Reproduce, please, only the lines from the first line below to the line containing "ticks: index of", inclusive.
══════
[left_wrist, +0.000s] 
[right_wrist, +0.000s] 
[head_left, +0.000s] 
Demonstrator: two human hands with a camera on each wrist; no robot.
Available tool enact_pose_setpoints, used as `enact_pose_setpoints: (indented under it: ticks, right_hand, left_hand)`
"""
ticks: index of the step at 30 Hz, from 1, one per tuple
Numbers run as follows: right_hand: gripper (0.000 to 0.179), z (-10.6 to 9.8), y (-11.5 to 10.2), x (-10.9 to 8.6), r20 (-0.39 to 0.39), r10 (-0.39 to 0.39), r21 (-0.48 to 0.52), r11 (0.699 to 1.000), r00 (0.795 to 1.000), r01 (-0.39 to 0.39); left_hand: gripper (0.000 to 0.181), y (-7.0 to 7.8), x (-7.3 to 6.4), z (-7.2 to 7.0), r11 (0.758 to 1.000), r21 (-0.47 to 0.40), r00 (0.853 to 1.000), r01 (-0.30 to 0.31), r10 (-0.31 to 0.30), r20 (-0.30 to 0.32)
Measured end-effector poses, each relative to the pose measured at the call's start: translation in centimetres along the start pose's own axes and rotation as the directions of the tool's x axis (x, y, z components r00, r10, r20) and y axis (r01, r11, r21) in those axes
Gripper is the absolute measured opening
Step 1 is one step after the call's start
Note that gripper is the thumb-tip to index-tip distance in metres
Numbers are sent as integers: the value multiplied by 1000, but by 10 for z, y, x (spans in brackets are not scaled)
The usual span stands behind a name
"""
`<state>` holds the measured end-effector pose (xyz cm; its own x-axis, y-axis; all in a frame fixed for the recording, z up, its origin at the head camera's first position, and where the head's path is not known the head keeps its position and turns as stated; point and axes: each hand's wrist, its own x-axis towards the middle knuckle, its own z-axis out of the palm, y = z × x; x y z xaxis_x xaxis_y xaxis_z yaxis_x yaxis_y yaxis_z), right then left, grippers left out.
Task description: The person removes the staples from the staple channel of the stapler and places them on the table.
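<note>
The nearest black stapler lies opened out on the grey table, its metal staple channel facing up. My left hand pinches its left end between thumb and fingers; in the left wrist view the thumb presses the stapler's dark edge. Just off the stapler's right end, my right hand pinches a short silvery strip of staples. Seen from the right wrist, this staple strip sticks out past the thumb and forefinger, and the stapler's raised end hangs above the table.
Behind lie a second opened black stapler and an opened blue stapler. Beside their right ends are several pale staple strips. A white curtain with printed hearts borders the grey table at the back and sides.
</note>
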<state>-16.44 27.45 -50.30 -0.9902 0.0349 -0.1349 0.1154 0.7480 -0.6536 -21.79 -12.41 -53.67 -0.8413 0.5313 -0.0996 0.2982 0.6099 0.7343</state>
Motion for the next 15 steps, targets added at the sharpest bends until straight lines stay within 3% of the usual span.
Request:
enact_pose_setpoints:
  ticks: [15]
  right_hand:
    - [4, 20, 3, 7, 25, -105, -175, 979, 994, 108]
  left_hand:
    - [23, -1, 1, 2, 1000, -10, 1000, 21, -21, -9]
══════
Answer for the task:
[left_wrist, +0.000s] 
[right_wrist, +0.000s] 
[head_left, +0.000s] 
Demonstrator: two human hands with a camera on each wrist; no robot.
Available tool enact_pose_setpoints, used as `enact_pose_setpoints: (indented under it: ticks, right_hand, left_hand)`
"""
ticks: index of the step at 30 Hz, from 1, one per tuple

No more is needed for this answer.